Model Card for player1537/Dolphinette

Dolphinette is my latest attempt at creating a small LLM that is intended to run locally on ones own laptop or cell phone. I believe that the area of personalized LLMs will be one of the largest driving forces towards widespread LLM usage.

Dolphinette is a fine-tuned version of bigscience/bloom-560m, trained using the ehartford/dolphin dataset. The model was trained as a LoRA using this Google Colab notebook and then the LoRA was merged into the original model using this Google Colab notebook.

Uses

Dolphinette is trained to follow instructions and uses the following template:

<s>INSTRUCTION: You are an AI assistant that follows instruction extremely well. Help as much as you can. INPUT: Answer this question: what is the capital of France? OUTPUT:

More formally, this function was used:

def __text(datum: Dict[Any, Any]=None, /, **kwargs) -> str:
    r"""

    >>> __text({
    ...   "instruction": "Test instruction.",
    ...   "input": "Test input.",
    ...   "output": "Test output.",
    ... })
    '<s>INSTRUCTION: Test instruction. INPUT: Test input. OUTPUT: Test output.</s>'

    >>> __text({
    ...   "instruction": "Test instruction.",
    ...   "input": "Test input.",
    ...   "output": None,
    ... })
    '<s>INSTRUCTION: Test instruction. INPUT: Test input.

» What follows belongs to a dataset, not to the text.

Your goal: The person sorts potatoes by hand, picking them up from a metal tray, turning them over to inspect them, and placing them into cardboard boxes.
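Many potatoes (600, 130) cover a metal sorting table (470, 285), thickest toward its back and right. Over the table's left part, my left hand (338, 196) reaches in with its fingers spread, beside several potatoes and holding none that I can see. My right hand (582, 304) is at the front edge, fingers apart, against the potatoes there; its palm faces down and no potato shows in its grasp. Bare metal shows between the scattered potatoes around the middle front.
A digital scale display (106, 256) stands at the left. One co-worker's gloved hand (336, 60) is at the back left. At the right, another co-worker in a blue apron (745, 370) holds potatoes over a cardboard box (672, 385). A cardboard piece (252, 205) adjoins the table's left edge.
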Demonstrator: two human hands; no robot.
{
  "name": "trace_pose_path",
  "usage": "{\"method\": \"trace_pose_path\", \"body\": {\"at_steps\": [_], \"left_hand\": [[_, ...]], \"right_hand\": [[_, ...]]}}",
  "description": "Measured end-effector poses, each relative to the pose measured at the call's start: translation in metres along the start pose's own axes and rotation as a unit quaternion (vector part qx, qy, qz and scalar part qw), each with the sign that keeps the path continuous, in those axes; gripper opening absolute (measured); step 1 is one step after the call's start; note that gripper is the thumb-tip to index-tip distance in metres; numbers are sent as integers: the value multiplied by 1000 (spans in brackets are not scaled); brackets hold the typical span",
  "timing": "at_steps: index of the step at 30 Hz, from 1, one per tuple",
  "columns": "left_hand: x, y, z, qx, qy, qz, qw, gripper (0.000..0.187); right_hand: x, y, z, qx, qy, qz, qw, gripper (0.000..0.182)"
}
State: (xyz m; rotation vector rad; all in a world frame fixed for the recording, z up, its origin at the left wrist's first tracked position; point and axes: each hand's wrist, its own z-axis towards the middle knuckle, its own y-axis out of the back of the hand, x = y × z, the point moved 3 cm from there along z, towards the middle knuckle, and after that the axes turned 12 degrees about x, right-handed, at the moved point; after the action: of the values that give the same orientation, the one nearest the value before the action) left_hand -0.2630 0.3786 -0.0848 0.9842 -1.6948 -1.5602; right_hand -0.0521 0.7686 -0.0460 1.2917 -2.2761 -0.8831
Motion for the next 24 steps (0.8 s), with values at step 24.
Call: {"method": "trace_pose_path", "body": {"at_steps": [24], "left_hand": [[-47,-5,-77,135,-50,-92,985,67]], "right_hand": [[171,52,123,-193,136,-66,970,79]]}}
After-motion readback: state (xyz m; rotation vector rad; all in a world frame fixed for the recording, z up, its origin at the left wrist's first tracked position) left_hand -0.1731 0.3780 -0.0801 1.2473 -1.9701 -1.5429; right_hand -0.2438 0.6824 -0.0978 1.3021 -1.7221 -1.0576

OUTPUT:'

    """

    if datum is None:
        datum = kwargs

    return (
        f"""<s>"""
        f"""INSTRUCTION: {datum['instruction']} """
        f"""INPUT: {datum['input']} """
        f"""OUTPUT: {datum['output']}</s>"""
    ) if datum.get('output', None) is not None else (
        f"""<s>"""
        f"""INSTRUCTION: {datum['instruction']} """
        f"""INPUT: {datum['input']} """
        f"""OUTPUT:"""
    )

From the original training set, the set of instructions and how many times they appeared is as follows.

Direct Use

Using the huggingface transformers library, you can use this model simply as:

import transformers

model = transformers.AutoModelForCausalLM.from_pretrained(
    'player1537/Dolphinette',
)

tokenizer = transformers.AutoTokenizer.from_pretrained(
    'player1537/Dolphinette',
)

pipeline = transformers.pipeline(
    'text-generation',
    model=model,
    tokenizer=tokenizer,
)

completion = pipeline(
    (
        r"""<s>INSTRUCTION: You are an AI assistant that helps people find"""
        r"""information. INPUT: Answer this question: what is the capital of"""
        r"""France? Be concise. OUTPUT:"""
    ),
    return_full_text=False,
    max_new_tokens=512,
)
completion = completion[0]['generated_text']

print(completion)
#=>  The capital of France is the city of Paris. It's located in the country of
#=>  France, which means it's a geographical location in Europe. It is
#=>  consistently called "La capitale de France" ("La capital de la France"),
#=>  its localization literally refers to theThiest city of France.
#=>  
#=> According to the English translation of the French, the capital is the place
#=> where people live for their livelihood or business. However, the actual
#=> location you are looking at is the capital of France, the city located in
#=> the center of the country along several important international routes.
#=>  
#=> The capital of France generally refers to one or a few urban locations that
#=> represent particular cities in Europe. Depending on your nationality or
#=> culture, refinements can be added to the name of the city, and the
#=> announcement can be 'tel Aviv', 'Edinburgh', 'Corinthus', 'Palace of Culture
#=> and Imperials' (a French title), 'Languedoc', `Paris' or 'Belfast'.
#=>  
#=> To be clear, the city of paris is the capital of France, and it is the
#=> geographical location of the city, not the city itself.
#=>  
#=> Conclusion: The capital of France is the city of Paris, which is the
#=> most-visited international destination in Europe.

This model is very wordy... But for less contrived tasks, I have found it to work well enough.